Starting at the line that contains "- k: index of" and ending at the line that contains "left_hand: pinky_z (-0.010", the lines below are to be given again exactly, with nothing added.

### DATA EXCERPT

---

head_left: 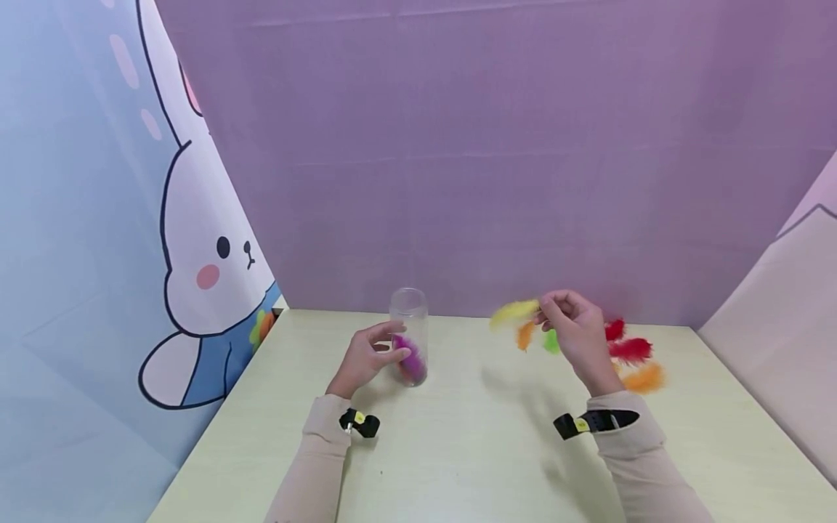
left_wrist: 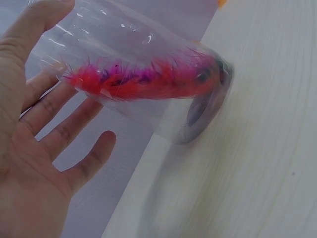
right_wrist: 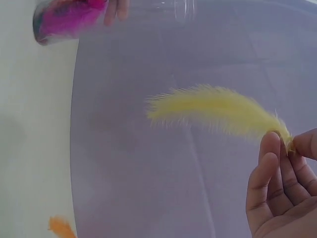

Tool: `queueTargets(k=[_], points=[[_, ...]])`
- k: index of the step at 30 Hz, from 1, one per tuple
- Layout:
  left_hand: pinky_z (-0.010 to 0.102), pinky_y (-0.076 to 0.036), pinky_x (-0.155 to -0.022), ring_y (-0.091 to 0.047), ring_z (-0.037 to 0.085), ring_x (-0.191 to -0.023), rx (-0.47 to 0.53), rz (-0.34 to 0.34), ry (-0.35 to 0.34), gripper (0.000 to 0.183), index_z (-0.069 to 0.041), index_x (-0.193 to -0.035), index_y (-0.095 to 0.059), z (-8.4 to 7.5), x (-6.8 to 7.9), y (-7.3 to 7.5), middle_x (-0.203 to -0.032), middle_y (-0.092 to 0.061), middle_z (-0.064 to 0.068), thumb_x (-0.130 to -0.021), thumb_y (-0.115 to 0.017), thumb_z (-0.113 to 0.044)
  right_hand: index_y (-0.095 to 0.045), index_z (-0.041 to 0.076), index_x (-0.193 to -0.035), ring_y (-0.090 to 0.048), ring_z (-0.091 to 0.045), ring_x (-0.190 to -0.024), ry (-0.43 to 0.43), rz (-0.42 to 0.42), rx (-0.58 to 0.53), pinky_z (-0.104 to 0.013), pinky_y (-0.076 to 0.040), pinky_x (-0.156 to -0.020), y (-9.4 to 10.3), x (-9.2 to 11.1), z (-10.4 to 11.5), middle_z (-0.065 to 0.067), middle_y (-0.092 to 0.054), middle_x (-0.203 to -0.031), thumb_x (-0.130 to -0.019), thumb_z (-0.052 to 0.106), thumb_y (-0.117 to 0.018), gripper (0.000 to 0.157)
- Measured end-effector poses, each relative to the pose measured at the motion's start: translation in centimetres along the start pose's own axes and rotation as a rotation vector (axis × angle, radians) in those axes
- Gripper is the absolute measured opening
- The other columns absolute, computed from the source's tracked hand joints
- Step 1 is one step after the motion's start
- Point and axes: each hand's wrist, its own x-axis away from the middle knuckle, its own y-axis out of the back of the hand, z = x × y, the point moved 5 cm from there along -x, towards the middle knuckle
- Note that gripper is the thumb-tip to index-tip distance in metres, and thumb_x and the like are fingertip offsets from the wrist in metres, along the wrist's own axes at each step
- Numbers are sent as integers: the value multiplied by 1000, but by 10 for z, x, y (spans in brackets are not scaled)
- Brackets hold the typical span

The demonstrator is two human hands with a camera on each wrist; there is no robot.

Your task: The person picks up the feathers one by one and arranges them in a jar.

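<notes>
A clear glass jar (head_left: 419, 327) stands upright on the table, with purple and red feathers (left_wrist: 143, 82) inside. My left hand (head_left: 370, 356) holds the jar from its left side, the thumb in front and the fingers around the back. In the air to the right of the jar, my right hand (head_left: 575, 330) pinches a yellow feather (right_wrist: 213, 110) by its quill end. The feather's tip points left towards the jar. Below and beside the right hand lie an orange feather (head_left: 525, 335) and a green feather (head_left: 551, 341), the green one partly hidden by the hand.
Right of the right hand lie red feathers (head_left: 631, 350) and another orange feather (head_left: 644, 378) on the pale table (head_left: 451, 450). A purple cloth (head_left: 497, 160) hangs along the table's back edge. A blue rabbit-print cloth (head_left: 78, 290) closes the left side.
</notes>
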Motion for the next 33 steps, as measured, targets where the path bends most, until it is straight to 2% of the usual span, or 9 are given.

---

### SOLUTION
- k: index of the step at 30 Hz, from 1, one per tuple
- Layout:
  left_hand: pinky_z (-0.010 to 0.102), pinky_y (-0.076 to 0.036), pinky_x (-0.155 to -0.022), ring_y (-0.091 to 0.047), ring_z (-0.037 to 0.085), ring_x (-0.191 to -0.023), rx (-0.47 to 0.53), rz (-0.34 to 0.34), ry (-0.35 to 0.34), gripper (0.000 to 0.183), index_z (-0.069 to 0.041), index_x (-0.193 to -0.035), index_y (-0.095 to 0.059), z (-8.4 to 7.5), x (-6.8 to 7.9), y (-7.3 to 7.5), middle_x (-0.203 to -0.032), middle_y (-0.092 to 0.061), middle_z (-0.064 to 0.068), thumb_x (-0.130 to -0.021), thumb_y (-0.115 to 0.017), thumb_z (-0.113 to 0.044)

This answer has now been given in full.